[TRTLLM-10300][feat] Upload regression info to artifactory (NVIDIA#10599)

chenfeiz0326 · web-flow · commit e97af45556b8 · 2026-01-19T10:16:31.000+08:00
Signed-off-by: Chenfei Zhang &lt;chenfeiz@nvidia.com&gt;
diff --git a/jenkins/L0_MergeRequest.groovy b/jenkins/L0_MergeRequest.groovy
@@ -864,6 +864,30 @@ def collectTestResults(pipeline, testFilter)
 
             junit(testResults: '**/results*.xml', allowEmptyResults : true)
         } // Collect test result stage
+        stage("Collect Perf Regression Result") {
+            def yamlFiles = sh(
+                returnStdout: true,
+                script: 'find . -type f -name "regression_data.yaml" 2>/dev/null || true'
+            ).trim()
+            echo "Regression data yaml files: ${yamlFiles}"
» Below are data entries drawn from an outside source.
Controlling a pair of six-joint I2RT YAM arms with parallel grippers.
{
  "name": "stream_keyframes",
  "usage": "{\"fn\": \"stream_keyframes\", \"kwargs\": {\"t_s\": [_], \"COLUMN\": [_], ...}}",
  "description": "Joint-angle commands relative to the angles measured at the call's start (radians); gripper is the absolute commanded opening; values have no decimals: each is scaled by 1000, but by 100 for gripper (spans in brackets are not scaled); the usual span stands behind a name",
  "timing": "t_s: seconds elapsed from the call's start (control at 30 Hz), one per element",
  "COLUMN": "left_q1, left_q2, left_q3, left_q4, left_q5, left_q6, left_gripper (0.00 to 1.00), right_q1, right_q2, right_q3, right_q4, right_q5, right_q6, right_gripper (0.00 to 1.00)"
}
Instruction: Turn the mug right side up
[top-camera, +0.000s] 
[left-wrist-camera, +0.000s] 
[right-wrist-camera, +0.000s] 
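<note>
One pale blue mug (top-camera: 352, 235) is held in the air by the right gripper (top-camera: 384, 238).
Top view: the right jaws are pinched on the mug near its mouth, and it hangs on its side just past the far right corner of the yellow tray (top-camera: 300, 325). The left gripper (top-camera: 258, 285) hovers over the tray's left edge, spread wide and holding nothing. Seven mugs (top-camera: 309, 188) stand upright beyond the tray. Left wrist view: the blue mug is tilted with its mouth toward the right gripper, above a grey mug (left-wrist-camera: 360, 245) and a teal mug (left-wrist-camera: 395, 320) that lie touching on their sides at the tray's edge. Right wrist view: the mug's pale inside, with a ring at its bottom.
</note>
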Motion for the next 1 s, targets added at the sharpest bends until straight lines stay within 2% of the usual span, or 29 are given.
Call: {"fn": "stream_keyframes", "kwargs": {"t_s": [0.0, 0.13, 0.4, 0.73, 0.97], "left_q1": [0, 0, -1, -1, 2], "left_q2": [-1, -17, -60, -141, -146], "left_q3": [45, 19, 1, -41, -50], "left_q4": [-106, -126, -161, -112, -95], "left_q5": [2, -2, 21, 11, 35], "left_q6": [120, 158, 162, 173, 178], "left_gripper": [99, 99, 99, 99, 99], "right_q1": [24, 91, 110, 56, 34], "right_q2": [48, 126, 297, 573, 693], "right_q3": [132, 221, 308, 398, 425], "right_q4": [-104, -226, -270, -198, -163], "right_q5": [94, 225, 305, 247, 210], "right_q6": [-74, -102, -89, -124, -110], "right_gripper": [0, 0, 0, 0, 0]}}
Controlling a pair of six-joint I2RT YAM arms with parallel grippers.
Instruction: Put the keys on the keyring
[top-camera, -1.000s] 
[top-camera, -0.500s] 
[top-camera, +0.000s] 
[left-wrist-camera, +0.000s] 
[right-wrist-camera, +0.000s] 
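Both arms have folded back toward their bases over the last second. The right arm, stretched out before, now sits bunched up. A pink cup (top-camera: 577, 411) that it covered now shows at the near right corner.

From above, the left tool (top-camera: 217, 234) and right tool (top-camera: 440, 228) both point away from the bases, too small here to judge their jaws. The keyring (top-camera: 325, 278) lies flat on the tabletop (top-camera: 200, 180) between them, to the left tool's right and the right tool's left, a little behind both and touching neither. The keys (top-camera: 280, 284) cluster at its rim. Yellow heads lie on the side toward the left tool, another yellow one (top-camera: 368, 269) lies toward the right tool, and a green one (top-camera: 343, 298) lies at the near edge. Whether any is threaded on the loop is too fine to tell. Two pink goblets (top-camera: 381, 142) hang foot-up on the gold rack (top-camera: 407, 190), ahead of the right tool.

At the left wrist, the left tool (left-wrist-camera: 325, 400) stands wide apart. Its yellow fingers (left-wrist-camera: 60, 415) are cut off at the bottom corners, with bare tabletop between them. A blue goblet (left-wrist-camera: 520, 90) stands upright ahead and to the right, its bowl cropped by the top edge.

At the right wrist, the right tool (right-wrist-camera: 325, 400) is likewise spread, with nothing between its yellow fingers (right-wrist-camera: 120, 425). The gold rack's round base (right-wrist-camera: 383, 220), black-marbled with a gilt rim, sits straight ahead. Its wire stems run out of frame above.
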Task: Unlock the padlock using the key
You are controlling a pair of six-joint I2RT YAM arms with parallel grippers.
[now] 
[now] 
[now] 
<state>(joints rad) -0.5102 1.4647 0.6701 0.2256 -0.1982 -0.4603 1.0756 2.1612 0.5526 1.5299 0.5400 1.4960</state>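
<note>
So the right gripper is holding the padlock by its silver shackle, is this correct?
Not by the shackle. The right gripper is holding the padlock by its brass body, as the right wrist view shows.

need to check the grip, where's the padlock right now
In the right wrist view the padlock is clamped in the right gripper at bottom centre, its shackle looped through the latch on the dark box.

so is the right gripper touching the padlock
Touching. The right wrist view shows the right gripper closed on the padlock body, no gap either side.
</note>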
+            if (yamlFiles) {
+                def yamlFileList = yamlFiles.split(/\s+/).collect { it.trim() }.findAll { it }.join(",")
+                echo "Found regression data files: ${yamlFileList}"
+                trtllm_utils.llmExecStepWithRetry(pipeline, script: "apk add python3")
+                trtllm_utils.llmExecStepWithRetry(pipeline, script: "apk add py3-pip")
+                trtllm_utils.llmExecStepWithRetry(pipeline, script: "pip3 config set global.break-system-packages true")
+                trtllm_utils.llmExecStepWithRetry(pipeline, script: "pip3 install pyyaml")
+                sh """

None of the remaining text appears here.